» **Your goal**
Treat the line containing "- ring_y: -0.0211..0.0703" as the last one, and return every line exactly from the first line of the material below up to it.

» **Collected material**
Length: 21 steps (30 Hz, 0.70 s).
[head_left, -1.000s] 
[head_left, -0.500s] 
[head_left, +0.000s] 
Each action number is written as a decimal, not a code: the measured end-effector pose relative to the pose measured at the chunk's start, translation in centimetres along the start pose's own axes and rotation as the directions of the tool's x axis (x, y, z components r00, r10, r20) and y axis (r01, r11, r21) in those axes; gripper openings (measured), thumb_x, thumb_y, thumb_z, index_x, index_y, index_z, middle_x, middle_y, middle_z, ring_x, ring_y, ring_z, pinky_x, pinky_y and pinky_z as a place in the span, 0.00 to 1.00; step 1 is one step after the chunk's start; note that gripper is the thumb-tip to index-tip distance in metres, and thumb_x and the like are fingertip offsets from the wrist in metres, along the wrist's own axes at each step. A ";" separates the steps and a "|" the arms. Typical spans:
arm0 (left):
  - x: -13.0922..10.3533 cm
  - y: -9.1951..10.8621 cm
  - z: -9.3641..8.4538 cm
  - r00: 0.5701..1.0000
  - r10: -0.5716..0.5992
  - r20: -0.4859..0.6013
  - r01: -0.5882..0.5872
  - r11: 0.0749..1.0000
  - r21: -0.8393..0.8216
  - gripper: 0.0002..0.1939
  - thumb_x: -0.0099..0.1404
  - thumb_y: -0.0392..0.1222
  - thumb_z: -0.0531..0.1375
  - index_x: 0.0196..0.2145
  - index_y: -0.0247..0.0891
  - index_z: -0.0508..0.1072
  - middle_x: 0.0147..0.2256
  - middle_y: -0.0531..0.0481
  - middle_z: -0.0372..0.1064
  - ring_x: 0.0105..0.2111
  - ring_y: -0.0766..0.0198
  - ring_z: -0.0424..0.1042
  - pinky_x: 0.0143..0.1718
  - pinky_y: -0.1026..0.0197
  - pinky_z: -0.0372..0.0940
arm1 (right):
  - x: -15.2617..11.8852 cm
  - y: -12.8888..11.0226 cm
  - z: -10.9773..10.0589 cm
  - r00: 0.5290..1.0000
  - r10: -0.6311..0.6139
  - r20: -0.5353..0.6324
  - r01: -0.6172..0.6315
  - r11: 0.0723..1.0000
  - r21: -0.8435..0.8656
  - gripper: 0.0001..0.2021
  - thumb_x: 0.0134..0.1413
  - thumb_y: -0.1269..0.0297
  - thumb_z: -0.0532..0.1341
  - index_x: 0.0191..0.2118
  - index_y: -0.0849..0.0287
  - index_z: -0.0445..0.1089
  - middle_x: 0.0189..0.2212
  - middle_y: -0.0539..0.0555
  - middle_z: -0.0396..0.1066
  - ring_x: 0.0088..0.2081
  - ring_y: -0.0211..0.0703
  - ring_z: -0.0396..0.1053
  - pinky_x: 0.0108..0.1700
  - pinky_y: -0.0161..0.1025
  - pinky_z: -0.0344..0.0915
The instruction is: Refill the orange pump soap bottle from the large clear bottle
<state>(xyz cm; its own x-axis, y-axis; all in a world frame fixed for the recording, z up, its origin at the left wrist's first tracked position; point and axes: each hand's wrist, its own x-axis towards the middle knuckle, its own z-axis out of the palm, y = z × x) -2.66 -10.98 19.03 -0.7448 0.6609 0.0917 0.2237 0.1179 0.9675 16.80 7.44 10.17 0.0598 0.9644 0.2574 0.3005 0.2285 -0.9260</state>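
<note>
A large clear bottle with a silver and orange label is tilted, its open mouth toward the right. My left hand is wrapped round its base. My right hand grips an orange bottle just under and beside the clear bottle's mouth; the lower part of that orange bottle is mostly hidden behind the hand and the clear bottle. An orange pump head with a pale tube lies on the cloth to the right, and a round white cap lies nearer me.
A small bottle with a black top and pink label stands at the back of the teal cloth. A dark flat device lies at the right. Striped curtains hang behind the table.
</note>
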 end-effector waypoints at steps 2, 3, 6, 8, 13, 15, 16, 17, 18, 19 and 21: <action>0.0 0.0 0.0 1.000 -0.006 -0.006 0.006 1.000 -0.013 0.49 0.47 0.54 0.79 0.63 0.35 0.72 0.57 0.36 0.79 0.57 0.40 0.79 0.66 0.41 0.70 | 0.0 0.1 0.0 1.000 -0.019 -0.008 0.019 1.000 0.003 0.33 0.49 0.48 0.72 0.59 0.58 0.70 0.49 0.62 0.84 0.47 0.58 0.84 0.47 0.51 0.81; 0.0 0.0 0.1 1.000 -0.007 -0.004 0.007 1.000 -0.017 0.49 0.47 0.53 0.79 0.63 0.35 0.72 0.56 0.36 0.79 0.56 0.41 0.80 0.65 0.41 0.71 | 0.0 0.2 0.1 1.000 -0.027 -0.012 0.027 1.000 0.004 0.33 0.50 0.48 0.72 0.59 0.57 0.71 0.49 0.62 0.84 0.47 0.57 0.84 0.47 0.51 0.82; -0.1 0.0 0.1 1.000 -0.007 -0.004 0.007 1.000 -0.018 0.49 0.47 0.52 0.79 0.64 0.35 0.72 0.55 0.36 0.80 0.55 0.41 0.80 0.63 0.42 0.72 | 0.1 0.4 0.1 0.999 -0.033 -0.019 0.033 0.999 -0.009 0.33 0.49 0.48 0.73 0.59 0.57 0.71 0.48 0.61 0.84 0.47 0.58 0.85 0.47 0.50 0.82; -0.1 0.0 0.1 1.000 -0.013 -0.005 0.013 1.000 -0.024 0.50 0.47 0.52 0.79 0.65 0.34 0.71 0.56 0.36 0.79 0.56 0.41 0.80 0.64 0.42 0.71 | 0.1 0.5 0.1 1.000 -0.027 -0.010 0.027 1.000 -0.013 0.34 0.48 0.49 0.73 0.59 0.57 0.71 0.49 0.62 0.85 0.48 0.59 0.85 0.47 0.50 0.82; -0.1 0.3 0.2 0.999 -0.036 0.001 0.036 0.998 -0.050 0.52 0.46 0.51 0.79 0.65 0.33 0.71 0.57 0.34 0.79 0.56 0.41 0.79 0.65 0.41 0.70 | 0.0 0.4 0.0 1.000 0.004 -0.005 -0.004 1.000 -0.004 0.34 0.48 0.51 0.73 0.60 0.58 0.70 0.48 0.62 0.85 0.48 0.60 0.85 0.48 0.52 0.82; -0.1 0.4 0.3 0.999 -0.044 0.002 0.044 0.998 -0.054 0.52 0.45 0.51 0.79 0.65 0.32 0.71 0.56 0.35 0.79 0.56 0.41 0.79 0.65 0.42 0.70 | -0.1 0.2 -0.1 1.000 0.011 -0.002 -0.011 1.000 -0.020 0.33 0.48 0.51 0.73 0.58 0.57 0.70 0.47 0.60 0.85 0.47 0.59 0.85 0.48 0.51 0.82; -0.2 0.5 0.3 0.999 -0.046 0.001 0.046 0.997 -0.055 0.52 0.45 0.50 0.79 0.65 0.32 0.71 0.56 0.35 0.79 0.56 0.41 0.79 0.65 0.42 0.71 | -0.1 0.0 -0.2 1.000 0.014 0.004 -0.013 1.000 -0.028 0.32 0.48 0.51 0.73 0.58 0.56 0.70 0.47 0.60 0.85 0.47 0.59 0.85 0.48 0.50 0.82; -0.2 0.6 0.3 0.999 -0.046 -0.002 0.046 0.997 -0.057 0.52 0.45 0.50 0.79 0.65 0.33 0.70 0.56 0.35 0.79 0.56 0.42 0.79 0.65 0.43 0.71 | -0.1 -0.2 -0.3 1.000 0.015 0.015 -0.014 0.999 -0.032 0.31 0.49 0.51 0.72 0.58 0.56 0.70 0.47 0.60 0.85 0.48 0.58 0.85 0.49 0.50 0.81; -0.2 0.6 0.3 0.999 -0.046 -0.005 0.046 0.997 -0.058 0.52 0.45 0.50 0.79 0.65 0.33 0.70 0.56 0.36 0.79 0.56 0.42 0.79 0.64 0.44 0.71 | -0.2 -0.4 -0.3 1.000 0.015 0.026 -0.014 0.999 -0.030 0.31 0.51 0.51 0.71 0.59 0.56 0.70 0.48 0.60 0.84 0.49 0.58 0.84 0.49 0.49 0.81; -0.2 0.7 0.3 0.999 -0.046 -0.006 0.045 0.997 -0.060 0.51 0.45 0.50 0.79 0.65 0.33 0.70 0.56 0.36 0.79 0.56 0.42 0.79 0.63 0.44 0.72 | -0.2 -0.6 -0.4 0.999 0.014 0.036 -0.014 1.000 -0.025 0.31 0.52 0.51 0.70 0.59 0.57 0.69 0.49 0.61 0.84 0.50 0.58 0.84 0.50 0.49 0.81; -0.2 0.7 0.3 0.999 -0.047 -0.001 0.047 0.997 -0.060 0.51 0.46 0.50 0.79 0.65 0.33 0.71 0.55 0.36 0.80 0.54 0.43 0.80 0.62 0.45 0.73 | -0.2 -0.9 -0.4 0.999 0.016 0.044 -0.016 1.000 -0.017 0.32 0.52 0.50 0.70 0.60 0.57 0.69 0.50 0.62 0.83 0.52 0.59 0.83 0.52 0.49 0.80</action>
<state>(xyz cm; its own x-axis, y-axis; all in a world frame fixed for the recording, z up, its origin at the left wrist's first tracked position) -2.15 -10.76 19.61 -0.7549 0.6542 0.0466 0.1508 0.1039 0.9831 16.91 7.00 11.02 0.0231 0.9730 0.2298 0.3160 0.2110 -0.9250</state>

» **Answer below**
Length: 21 steps (30 Hz, 0.70 s).
[head_left, -1.000s] 
[head_left, -0.500s] 
[head_left, +0.000s] 
Each action number is written as a decimal, not a code: the measured end-effector pose relative to the pose measured at the chunk's start, translation in centimetres along the start pose's own axes and rotation as the directions of the tool's x axis (x, y, z components r00, r10, r20) and y axis (r01, r11, r21) in those axes; gripper openings (measured), thumb_x, thumb_y, thumb_z, index_x, index_y, index_z, middle_x, middle_y, middle_z, ring_x, ring_y, ring_z, pinky_x, pinky_y and pinky_z as a place in the span, 0.00 to 1.00; step 1 is one step after the chunk's start; note that gripper is the thumb-tip to index-tip distance in metres, and thumb_x and the like are fingertip offsets from the wrist in metres, along the wrist's own axes at each step. A ";" separates the steps and a "|" the arms. Typical spans:
arm0 (left):
  - x: -13.0922..10.3533 cm
  - y: -9.1951..10.8621 cm
  - z: -9.3641..8.4538 cm
  - r00: 0.5701..1.0000
  - r10: -0.5716..0.5992
  - r20: -0.4859..0.6013
  - r01: -0.5882..0.5872
  - r11: 0.0749..1.0000
  - r21: -0.8393..0.8216
  - gripper: 0.0002..0.1939
  - thumb_x: -0.0099..0.1404
  - thumb_y: -0.0392..0.1222
  - thumb_z: -0.0531..0.1375
  - index_x: 0.0196..0.2145
  - index_y: -0.0247..0.0891
  - index_z: -0.0508..0.1072
  - middle_x: 0.0147..0.2256
  - middle_y: -0.0531..0.0481
  - middle_z: -0.0372..0.1064
  - ring_x: 0.0105..0.2111
  - ring_y: -0.0766..0.0198
  - ring_z: -0.0424..0.1042
  - pinky_x: 0.0143..0.1718
  - pinky_y: -0.1026..0.0197
  - pinky_z: -0.0372..0.0940
arm1 (right):
  - x: -15.2617..11.8852 cm
  - y: -12.8888..11.0226 cm
  - z: -10.9773..10.0589 cm
  - r00: 0.5290..1.0000
  - r10: -0.6311..0.6139
  - r20: -0.5353..0.6324
  - r01: -0.6172..0.6315
  - r11: 0.0723..1.0000
  - r21: -0.8435..0.8656
  - gripper: 0.0001..0.2021
  - thumb_x: 0.0134..0.1413
  - thumb_y: -0.1269..0.0297
  - thumb_z: -0.0532..0.1341
  - index_x: 0.0191..0.2118
  - index_y: -0.0849..0.0287
  - index_z: -0.0445..0.1089
  - middle_x: 0.0189..0.2212
  - middle_y: -0.0539..0.0555
  - middle_z: -0.0396..0.1066
  - ring_x: 0.0088..0.2081
  - ring_y: -0.0211..0.0703

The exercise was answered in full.